Евангелие Истины также выражает это в метафоре: каждый должен получить «собственное имя» — конечно же, не обычное имя, но свою истинную личность. Те, кто является «сынами внутреннего понимания»[565] получают власть произнести свои собственные имена. Гностический наставник обращается к ним:
… Говорите же от сердца, что это вы — день совершенный, и он обитает в вас, свет негибнущий… ибо это вы — понимание увлеченное… Займитесь сами собой, не занимайтесь другими, то есть теми, кого вы изгнали от себя.[566]
Так, согласно Евангелию от Фомы, Иисус высмеял тех, кто думал о «царстве Бога» буквально, как если бы это было особое место: «Если скажут вам ведущие вас: „вот, царство в небе”, птицы небесные опередят вас. Если они скажут, что оно в море», — тогда, говорит Он, рыбы опередят вас. Напротив, это состояние самораскрытия:
«… но царство внутри вас и вне вас. Когда вы познаете себя, тогда вы будете познаны, и вы поймете, что вы дети Отца Живого. Если же вы не познаете себя, то вы пребываете в нищете, и вы — нищета».[567]

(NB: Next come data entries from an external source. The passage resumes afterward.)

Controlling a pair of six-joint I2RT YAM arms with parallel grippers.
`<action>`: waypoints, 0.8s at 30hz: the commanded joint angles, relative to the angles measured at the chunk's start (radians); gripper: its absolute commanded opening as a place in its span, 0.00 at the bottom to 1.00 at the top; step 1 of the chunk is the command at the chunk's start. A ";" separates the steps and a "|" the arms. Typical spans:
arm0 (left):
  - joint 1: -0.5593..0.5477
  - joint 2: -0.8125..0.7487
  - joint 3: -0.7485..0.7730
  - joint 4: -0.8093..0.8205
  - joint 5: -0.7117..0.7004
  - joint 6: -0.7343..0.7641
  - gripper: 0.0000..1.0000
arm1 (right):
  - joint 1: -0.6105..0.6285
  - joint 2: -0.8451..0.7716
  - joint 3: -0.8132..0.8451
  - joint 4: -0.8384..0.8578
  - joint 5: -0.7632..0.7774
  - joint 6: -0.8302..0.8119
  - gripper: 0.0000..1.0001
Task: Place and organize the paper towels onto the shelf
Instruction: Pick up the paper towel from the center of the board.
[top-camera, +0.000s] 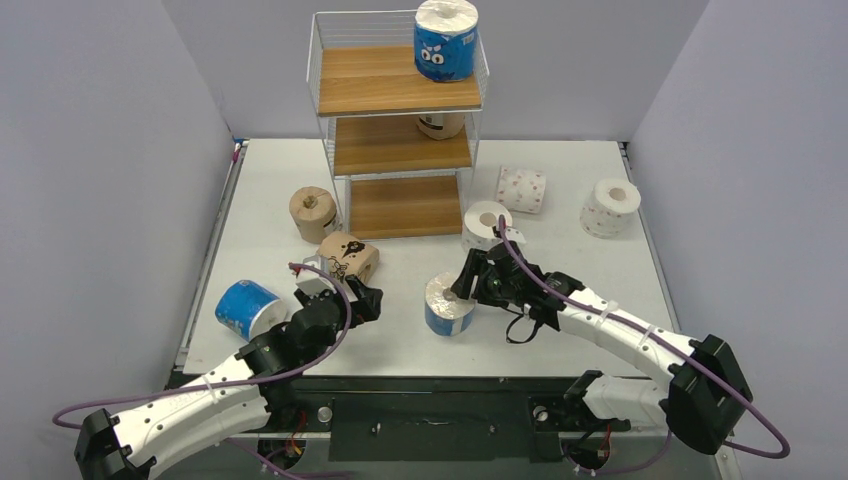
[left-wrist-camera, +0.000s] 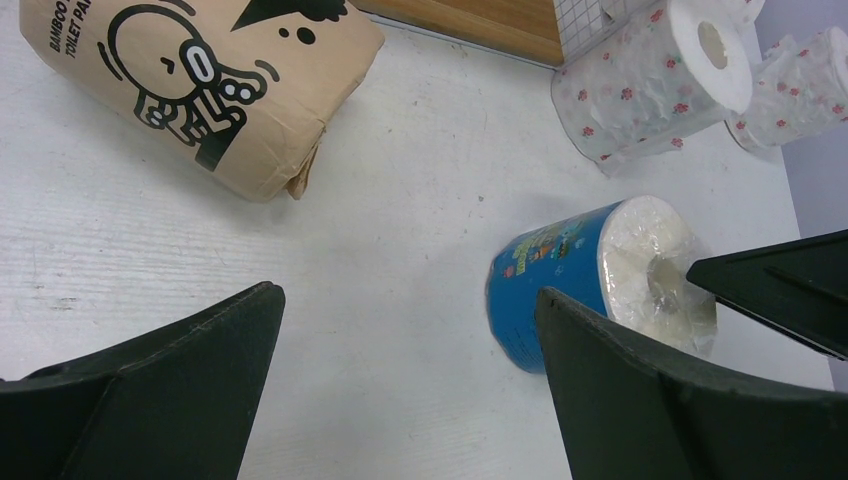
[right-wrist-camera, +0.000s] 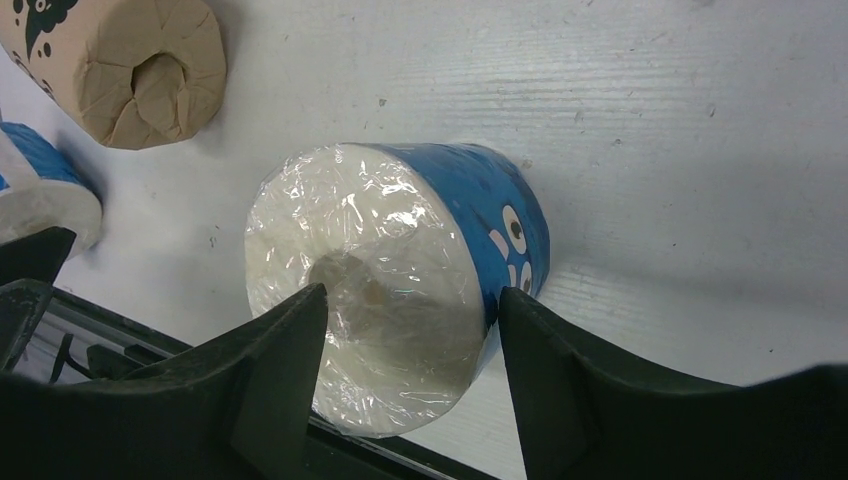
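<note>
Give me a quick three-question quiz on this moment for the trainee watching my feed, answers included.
1. True or false: a blue roll stands on the top board of the shelf.
2. The right end effector is lined up over which roll?
A. a tan one lying on its side
B. the upright blue-wrapped roll in front of the shelf
C. a white flowered one
3. One word, open or shut: the left end effector is ____.

Key: 1 true. 2 B. 3 open, with nothing between its fingers.
</note>
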 joint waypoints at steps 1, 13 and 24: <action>0.002 0.000 0.029 0.049 0.006 0.004 0.96 | -0.007 0.018 -0.003 0.001 0.023 -0.014 0.59; 0.002 0.012 0.033 0.057 0.010 0.008 0.96 | 0.003 0.083 0.007 -0.044 0.056 -0.062 0.56; 0.002 -0.001 0.033 0.048 0.010 0.011 0.96 | 0.034 0.127 0.036 -0.034 0.063 -0.060 0.41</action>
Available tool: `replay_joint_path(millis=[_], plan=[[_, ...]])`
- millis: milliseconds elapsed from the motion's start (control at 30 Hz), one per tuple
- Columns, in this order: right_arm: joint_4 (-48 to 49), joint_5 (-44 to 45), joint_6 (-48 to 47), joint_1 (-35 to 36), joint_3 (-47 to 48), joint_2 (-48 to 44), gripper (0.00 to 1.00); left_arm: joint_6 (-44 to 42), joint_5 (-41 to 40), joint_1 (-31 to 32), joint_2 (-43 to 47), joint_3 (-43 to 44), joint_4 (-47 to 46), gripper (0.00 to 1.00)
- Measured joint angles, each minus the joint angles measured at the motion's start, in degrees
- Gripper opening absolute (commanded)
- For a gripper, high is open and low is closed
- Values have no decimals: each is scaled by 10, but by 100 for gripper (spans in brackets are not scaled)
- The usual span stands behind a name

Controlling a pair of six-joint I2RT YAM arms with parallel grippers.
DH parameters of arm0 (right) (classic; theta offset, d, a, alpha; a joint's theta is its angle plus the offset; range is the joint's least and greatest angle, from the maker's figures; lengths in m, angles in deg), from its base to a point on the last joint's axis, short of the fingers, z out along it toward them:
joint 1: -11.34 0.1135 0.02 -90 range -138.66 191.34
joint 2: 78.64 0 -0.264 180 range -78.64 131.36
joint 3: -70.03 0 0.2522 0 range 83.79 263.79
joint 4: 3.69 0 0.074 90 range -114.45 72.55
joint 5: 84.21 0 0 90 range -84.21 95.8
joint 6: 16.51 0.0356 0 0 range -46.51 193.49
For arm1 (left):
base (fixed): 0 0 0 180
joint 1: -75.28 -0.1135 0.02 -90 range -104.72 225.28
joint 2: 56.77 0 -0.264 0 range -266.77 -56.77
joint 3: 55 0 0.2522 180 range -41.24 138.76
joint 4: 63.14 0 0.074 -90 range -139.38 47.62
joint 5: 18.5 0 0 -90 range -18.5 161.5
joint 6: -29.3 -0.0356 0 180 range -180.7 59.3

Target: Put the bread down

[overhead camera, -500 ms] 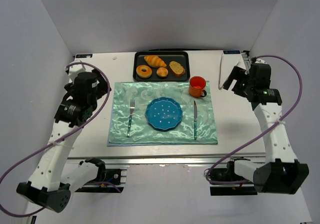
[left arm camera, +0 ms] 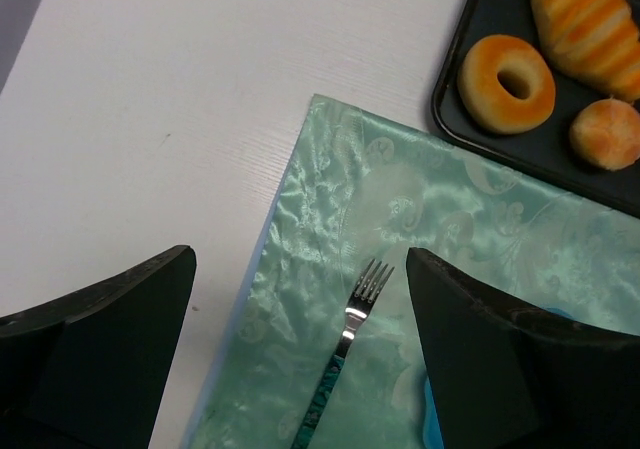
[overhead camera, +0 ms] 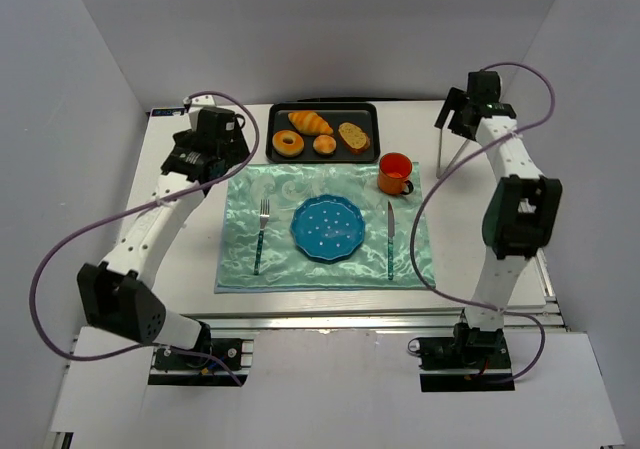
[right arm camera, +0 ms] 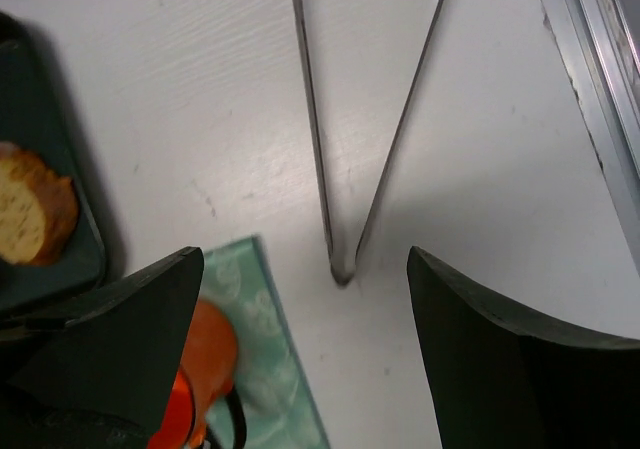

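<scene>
Near: round blue plate (overhead camera: pixel 328 228) centred on teal satin placemat (overhead camera: pixel 240 259). It's bare, bread not placed yet.

Far centre: black rectangular tray (overhead camera: pixel 278 117) holds all the bread: ring doughnut (left arm camera: pixel 506 82), small round bun (left arm camera: pixel 606 132), striped croissant (left arm camera: pixel 585 29), toast slice (right arm camera: pixel 25 214).

Left gripper (left arm camera: pixel 300 259): fingers apart, empty, wrist pitched down over the placemat's far-left corner. Doughnut is just beyond it to the right, so the left arm looks nearer.

Right gripper (right arm camera: pixel 305 254): apart, empty, pointing down over V-shaped steel tongs (right arm camera: pixel 340 266) on the white surface (left arm camera: pixel 150 89). Tongs' long axis runs near–far, hinge nearest.

My read: tongs first.
</scene>
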Motion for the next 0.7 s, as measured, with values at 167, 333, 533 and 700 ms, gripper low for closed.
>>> replay_joint_path(millis=[167, 333, 533, 700], plan=[[-27, 27, -5, 0, 163, 158, 89, -10, 9, 0, -67, 33, -3, 98], [-41, 33, -5, -1, 228, 232, 89, -14, 13, 0, -107, 55, -7, 98], [-47, 33, -1, -14, 223, 249, 89, -13, 20, 0, -129, 62, -7, 98], [-43, 33, -1, -20, 211, 249, 89, -10, 22, -1, -135, 62, -7, 98]])
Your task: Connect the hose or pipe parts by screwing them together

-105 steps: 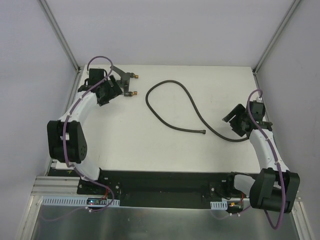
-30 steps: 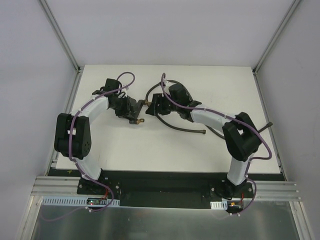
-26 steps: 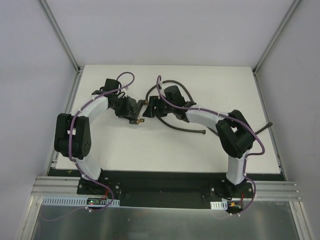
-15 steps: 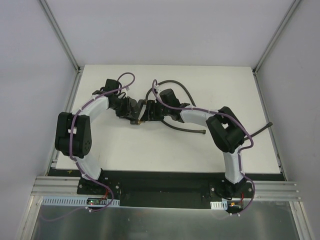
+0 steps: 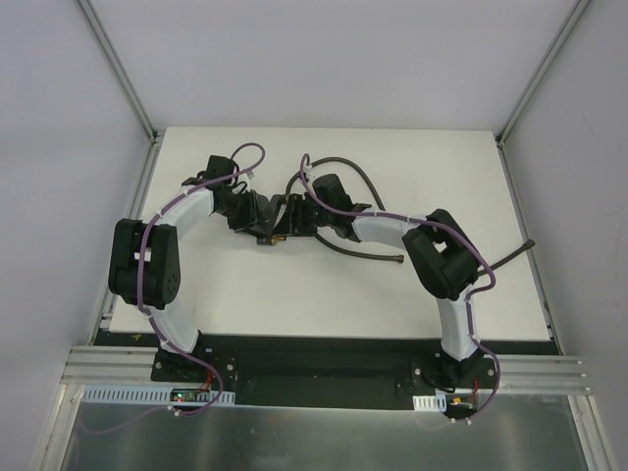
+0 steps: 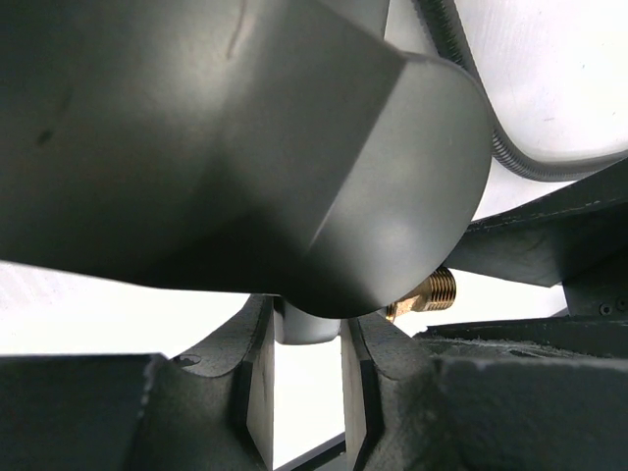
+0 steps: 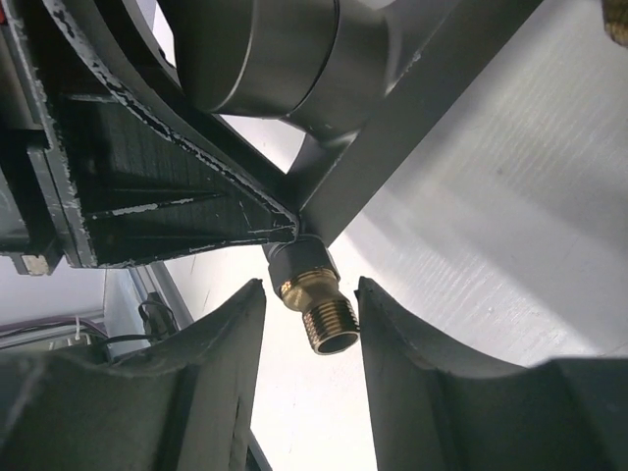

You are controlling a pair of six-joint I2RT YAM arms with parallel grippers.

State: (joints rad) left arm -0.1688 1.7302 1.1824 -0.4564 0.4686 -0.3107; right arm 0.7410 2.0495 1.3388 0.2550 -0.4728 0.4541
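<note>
left arm (image 5: 186, 211), right arm (image 5: 392, 228) meet mid counter (image 5: 461, 186) | left pincer (image 5: 259, 218) clenched on forked fitting (image 6: 245, 128) | right pincer (image 5: 299, 218) released, straddling 1 brass tip (image 7: 319, 299) | hose (image 5: 361, 180) under right arm

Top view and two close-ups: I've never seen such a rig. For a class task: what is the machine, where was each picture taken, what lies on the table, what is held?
Two white robot arms, left and right, stand at a white table's near edge. The top view looks down; each close-up comes from a wrist camera. The left arm's jaws are shut on a small dark-grey forked fitting with brass threaded tips. The right arm's jaws stand open around one brass tip. A long dark-grey rubber hose lies on the table.
</note>
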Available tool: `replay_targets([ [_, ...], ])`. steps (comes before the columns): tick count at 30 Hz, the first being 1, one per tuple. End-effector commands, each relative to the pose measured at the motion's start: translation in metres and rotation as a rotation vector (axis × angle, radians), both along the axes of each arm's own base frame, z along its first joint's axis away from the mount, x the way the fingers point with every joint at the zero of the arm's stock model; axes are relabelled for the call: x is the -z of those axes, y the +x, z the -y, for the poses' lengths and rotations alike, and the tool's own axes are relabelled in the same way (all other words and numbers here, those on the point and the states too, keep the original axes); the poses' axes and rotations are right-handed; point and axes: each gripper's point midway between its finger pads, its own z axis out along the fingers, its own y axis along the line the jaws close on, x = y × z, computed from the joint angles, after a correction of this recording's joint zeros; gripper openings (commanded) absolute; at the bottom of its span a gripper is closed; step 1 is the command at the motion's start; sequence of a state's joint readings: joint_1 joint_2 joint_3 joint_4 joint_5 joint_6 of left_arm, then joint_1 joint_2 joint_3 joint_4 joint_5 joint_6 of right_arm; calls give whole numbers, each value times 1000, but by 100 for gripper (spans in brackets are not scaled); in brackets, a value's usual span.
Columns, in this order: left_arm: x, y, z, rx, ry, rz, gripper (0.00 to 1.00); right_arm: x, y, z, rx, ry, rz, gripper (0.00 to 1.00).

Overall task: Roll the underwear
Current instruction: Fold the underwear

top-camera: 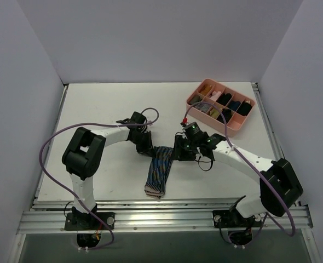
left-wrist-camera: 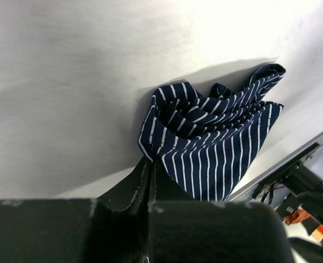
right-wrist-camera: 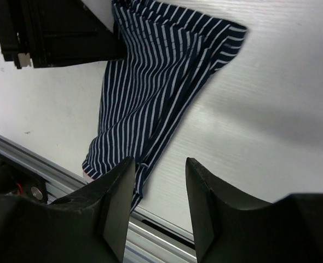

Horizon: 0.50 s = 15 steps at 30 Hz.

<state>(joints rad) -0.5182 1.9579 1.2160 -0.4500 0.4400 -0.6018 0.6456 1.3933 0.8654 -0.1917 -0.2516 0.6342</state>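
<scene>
The underwear point(top-camera: 159, 172) is a long strip of navy cloth with thin light stripes, lying on the white table and running toward the near edge, where a pinkish edge shows. Its far end is bunched point(left-wrist-camera: 211, 142). My left gripper point(top-camera: 149, 149) is at that far end's left side. In the left wrist view its jaws point(left-wrist-camera: 149, 161) are pressed together, with the cloth's hem caught at their tips. My right gripper point(top-camera: 179, 153) is just right of the same end. It stands open point(right-wrist-camera: 160, 170) over bare table beside the underwear point(right-wrist-camera: 150, 93), holding nothing.
A pink divided tray point(top-camera: 230, 89) holding small dark bundles and other items stands at the back right. An aluminium rail point(top-camera: 161, 211) runs along the table's near edge, close to the strip's near end. White walls enclose the table on three sides.
</scene>
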Motion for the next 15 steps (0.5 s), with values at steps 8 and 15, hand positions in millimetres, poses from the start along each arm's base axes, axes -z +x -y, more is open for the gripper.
replay_targets([
  [8, 0, 36, -107, -360, 262, 20, 2, -8, 5, -73, -151, 8, 22, 34],
  [15, 0, 32, -120, -404, 293, -6, 2, 3, -11, -100, -209, 5, 1, 31],
])
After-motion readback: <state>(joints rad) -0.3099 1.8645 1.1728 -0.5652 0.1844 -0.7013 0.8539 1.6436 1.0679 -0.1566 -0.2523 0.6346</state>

Но ученики, ошибочно полагая, будто «царство» это будущее событие, упорствовали в вопросах:
Сказали Ему Его ученики: «В какой день воскресение мертвых настанет, и в какой день новый мир придет?» Он сказал им: «То, чего вы ожидаете, пришло, и вы не познали его»… Сказали Ему Его ученики: «В какой день приходит царство?» <Он сказал:> «Оно приходит незримо. Не скажут „вот, здесь!” или „вот, там!” — но царство Отца распространено по земле, и люди не видят его».[568]
Итак, это «Царство» символизирует измененное состояние сознания:
Иисус увидел грудных младенцев. Он сказал Своим ученикам: «Эти грудные младенцы подобны входящим в царство». Они сказали Ему: «Будучи младенцами, мы войдем в царство?» Сказал им Иисус: «Когда вы сделаете двоих одним и когда вы сделаете внутреннее подобным внешнему и внешнее подобным внутреннему, и верхнее подобным нижнему, и так, чтобы вы сделали мужа с женой одним единым… тогда вы войдете в царство».[569]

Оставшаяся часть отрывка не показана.